Молния в полнеба сверкнула и не просто сверкнула, подражала в небе, словно не могла найти места, куда силу свою деть. Вся как корень степной колючки, разветвления, разветвления. Красивая.
Сразу как погасла, опять гром покатился раскатами.
Да, гроза. Редкое дело. Когда он грозу видел в последний раз, лет эдак десять назад, нет, больше. Гром гремит знатный.
В больнице теплоизоляциях хорошая, а значит, и звукоизоляция неплохая, но он отлично всё слышит.
И первые капли плюхаются на стекло окна. Поползли, сначала по одиночке, редкие. А потом застучали капли, сразу, дружно. И уже через пару секунд ручьи побежали. Ливень.
Ливень это то, что нужно. Он всё за свою кукурузу волновался. Напрасно, будет у него кукуруза своя, покупать не придётся.
И снова полыхнула молния, только теперь не видно её было, только отсвет осветил восток.
– Лей, лей, вода, – тихо сказал Аким.
Чистой воде все рады. И люди, и растения, и зверьё разное.
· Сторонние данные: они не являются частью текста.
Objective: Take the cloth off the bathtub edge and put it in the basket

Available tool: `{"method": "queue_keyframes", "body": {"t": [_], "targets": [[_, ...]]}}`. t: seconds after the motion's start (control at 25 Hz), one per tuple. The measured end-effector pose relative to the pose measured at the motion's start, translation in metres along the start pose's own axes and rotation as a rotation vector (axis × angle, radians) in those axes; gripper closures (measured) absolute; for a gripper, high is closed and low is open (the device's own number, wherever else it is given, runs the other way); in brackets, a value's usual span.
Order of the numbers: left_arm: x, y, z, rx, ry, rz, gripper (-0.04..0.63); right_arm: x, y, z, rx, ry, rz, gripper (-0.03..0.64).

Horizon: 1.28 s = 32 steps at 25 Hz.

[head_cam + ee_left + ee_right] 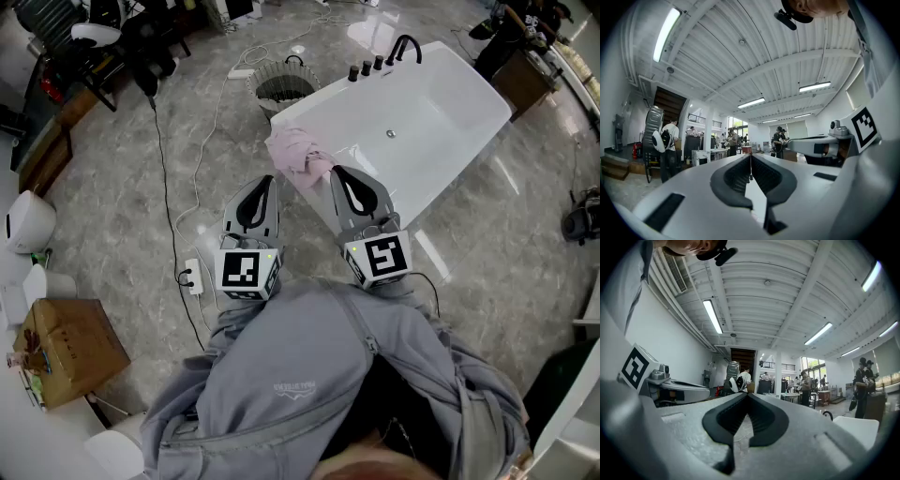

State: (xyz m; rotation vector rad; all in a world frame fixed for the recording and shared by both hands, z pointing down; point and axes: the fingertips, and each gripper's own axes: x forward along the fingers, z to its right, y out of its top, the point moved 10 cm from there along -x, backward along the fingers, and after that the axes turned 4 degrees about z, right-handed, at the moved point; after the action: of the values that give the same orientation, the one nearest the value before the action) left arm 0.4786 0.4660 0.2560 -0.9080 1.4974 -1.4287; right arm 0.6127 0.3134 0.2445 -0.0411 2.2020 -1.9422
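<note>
cloth (298, 159) on bathtub (427, 131) edge, basket (281, 86) beyond; left gripper (270, 184), right gripper (336, 174) near it, jaws closed, empty

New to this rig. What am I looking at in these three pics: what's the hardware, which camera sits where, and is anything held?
There is no robot here. A person holds a pair of tongs in each hand, and each pair carries a marker cube and its own camera. The head view looks steeply down from the person's head. In it the left tongs and right tongs point toward a white bathtub standing on the floor. A pink cloth lies on the tub's near edge, and a wire basket stands past the tub's corner. The other two pictures look along each pair of tongs into the room. Both show the jaws closed with nothing between them, so nothing is held.
</note>
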Motion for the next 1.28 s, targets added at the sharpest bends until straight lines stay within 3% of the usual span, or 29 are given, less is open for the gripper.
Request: {"method": "queue_keyframes", "body": {"t": [0.48,0.88,1.28], "targets": [[0.009,0.003,-0.02,0.012,-0.022,0.024,0.588,0.018,-0.005,-0.008,0.014,-0.013,0.012,0.612],[0.015,-0.01,-0.053,-0.005,-0.067,0.0,0.588,0.034,-0.023,-0.02,0.091,-0.099,-0.018,0.612],[0.054,-0.028,-0.08,-0.014,-0.05,-0.003,0.588,0.078,-0.042,0.008,0.116,-0.111,-0.008,0.612]]}}
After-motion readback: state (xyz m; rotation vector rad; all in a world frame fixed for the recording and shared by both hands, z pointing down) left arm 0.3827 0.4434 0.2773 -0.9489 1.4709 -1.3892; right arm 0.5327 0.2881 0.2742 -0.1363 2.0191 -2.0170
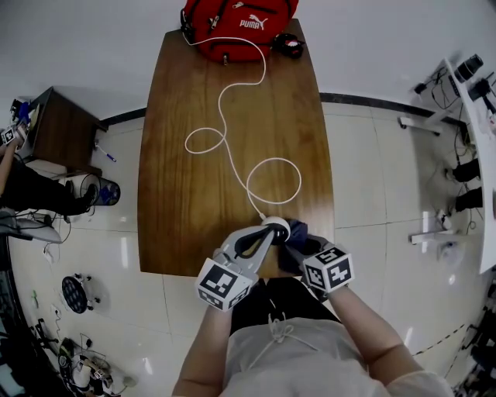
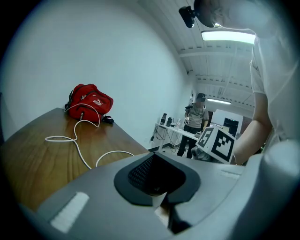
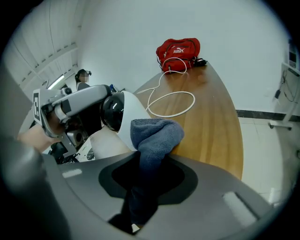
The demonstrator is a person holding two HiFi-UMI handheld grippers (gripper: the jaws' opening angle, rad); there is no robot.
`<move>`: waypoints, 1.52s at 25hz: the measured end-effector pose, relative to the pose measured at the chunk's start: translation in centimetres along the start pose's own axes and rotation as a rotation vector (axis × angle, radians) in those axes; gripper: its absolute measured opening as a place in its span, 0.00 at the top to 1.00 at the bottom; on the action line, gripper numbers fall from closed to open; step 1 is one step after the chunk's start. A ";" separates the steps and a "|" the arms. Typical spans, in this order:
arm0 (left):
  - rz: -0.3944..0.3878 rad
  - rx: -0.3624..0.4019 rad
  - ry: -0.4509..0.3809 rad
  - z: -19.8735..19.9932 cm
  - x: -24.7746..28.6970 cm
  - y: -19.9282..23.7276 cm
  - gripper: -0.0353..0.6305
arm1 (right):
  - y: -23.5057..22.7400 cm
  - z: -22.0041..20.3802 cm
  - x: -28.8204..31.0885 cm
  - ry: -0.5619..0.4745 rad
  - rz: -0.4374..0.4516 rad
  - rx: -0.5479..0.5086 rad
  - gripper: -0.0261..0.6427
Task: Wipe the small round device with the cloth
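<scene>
The small round device [image 1: 276, 226] is white with a black face and is lifted just over the near edge of the wooden table [image 1: 178, 194]. My left gripper [image 1: 267, 231] is shut on it, and in the left gripper view only a pale sliver shows between the closed jaws of that gripper [image 2: 161, 205]. A dark blue cloth [image 1: 297, 233] hangs from my right gripper [image 1: 301, 248], which is shut on it. In the right gripper view the bunched cloth [image 3: 154, 136] presses against the device's white side [image 3: 123, 124], which the left gripper [image 3: 96, 112] holds from the left.
A white cable [image 1: 225, 101] runs in loops from the device across the table to a red bag [image 1: 236, 23] at the far end, beside a small black item [image 1: 288, 45]. A dark cabinet [image 1: 66, 132] stands on the floor at left. A person [image 2: 197, 117] stands in the background.
</scene>
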State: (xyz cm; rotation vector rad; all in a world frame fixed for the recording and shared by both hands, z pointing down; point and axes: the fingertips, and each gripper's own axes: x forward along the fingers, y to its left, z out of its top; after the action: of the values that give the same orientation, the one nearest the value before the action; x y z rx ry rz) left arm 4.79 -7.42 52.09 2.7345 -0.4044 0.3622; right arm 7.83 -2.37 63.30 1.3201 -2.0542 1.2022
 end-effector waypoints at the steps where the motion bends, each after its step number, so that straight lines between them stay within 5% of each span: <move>1: 0.012 0.005 -0.002 -0.1 0.0 0.0 0.94 | -0.3 0.3 -0.3 0.000 -0.010 -0.002 0.80; 5: 0.029 -0.016 0.008 -0.5 -0.1 0.2 0.94 | -0.3 4.0 -3.3 -0.086 -0.014 -0.060 0.80; 10: 0.034 0.012 0.040 -0.4 -0.1 0.1 0.94 | 1.8 10.2 -5.6 -0.233 0.082 -0.131 0.80; 25: 0.017 0.003 0.029 0.4 0.0 0.9 0.94 | -2.4 7.2 0.7 -0.115 0.057 0.126 0.80; 30: 0.014 -0.003 0.044 0.3 0.1 1.4 0.94 | -2.7 4.3 2.1 0.011 0.032 0.105 0.80; 35: 0.005 -0.027 0.045 0.2 0.1 1.4 0.94 | -2.8 7.4 -0.8 -0.088 0.056 0.101 0.80; 38: 0.000 -0.028 0.051 0.2 0.2 1.4 0.94 | -0.1 11.4 -3.8 -0.156 0.198 0.060 0.80</move>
State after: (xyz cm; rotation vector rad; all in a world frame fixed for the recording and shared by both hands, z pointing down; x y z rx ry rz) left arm 4.57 -8.76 52.36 2.6926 -0.3928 0.4219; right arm 10.84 -9.95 54.43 1.2995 -2.3222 1.2894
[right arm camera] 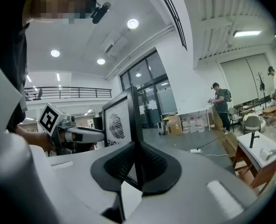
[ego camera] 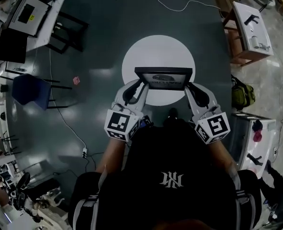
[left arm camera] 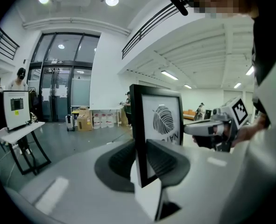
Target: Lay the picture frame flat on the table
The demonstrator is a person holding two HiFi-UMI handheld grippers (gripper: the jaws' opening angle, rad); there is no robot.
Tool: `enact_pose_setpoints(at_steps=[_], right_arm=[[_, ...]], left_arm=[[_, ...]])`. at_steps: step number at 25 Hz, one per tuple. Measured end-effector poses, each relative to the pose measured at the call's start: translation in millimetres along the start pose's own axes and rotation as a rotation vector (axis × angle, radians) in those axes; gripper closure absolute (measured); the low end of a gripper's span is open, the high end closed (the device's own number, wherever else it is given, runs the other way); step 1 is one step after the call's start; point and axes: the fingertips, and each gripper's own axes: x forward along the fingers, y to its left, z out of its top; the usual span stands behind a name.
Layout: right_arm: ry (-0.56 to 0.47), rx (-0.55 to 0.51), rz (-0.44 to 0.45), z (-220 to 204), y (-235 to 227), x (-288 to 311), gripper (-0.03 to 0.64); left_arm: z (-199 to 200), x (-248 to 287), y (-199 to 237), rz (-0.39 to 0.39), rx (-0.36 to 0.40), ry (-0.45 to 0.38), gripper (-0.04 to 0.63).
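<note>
Left tongs (ego camera: 141,84) clamping the picture frame (ego camera: 164,78) at its nine o'clock edge, right tongs (ego camera: 188,85) clamping its three o'clock edge, frame standing upright over the round white table's (ego camera: 158,49) six o'clock half

We've got a black cap (ego camera: 172,178) on with a white interlocked-letter logo, plus a black top (ego camera: 127,195) with white stripes (ego camera: 85,208) out at the sleeves. The left tongs (ego camera: 141,83) and right tongs (ego camera: 189,84) look the same: smooth light-grey shells, rounded and tapering toward the tips, with black ribbed pads (left arm camera: 121,160) set in a dark recess. The left cube (ego camera: 121,123) and right cube (ego camera: 213,127) are white with black square markers. There are small pale rectangles on the grey shells too.
</note>
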Motion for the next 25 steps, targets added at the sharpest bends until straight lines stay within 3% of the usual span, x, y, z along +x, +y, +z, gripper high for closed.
enact_pose_setpoints(at_steps=[13,25], right_arm=[[0.033,0.022,0.069,-1.7,-36.2,47.0,0.58],[0.129,0.07,0.04,-34.5,-47.8,109.7,0.58]], left_arm=[[-5.2,40.2,25.4,0.065,-0.011,0.076,0.523],[-42.7,72.6,76.0,0.016,-0.07,0.14,0.525]])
Он довольный повернулся и пошёл к кровати, улёгся. И заснул, как засыпают солдаты, которые месяцами не высыпаются, то есть быстро и крепко.
Толстая медсестра сделала укол, протёрла плечо ему ватой и спросила:
– Саблин, ты в столовую пойдёшь или тебе сюда принести?
Он не ответил сразу, вроде, и надоело уже в палате одному сидеть, но в столовую общую он что-то не хотел идти. Там казаки будут коситься, бабы шептаться начнут. А ещё попросят рассказать, что на антенне произошло, нет, не хотелось ему всего этого.